§ Work task
Transcribe every line below exactly; no image goes into the output.
------ Data segment ------
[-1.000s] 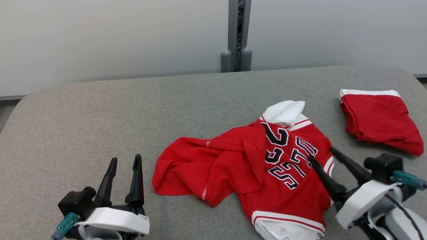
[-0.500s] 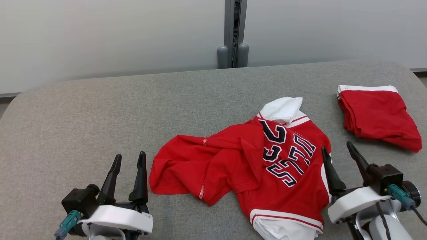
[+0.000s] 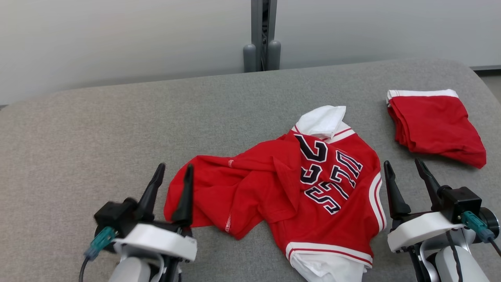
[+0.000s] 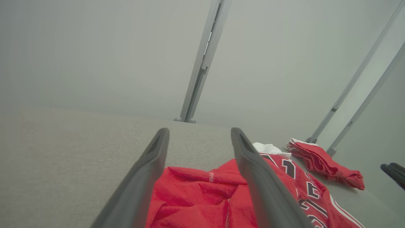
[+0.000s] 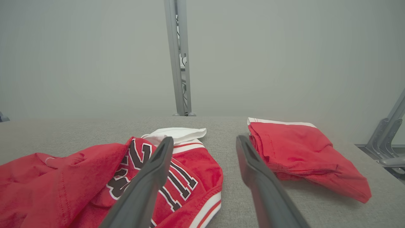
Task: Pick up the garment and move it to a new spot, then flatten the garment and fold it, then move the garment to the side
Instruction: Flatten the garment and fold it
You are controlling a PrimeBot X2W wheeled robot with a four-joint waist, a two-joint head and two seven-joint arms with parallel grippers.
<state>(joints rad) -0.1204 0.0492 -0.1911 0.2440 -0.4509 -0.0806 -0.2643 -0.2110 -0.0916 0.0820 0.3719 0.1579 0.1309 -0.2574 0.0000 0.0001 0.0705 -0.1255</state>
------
§ The completed task
[-1.000s] 
[-0.500s] 
[+0.000s] 
[+0.000s] 
[+0.000s] 
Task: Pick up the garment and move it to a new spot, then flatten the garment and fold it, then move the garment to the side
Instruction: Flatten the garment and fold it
You are controlling a PrimeBot X2W wheeled robot with a four-joint waist, a two-joint head and two seven-joint arms with parallel grippers.
<state>(joints rad) -0.1204 0.0492 -0.1911 0.2440 -0.4509 -0.0806 -0.2643 -0.2110 -0.0916 0.0820 0.3719 0.1579 0.1309 -0.2574 0.0000 0.0001 0.0705 -0.1255</state>

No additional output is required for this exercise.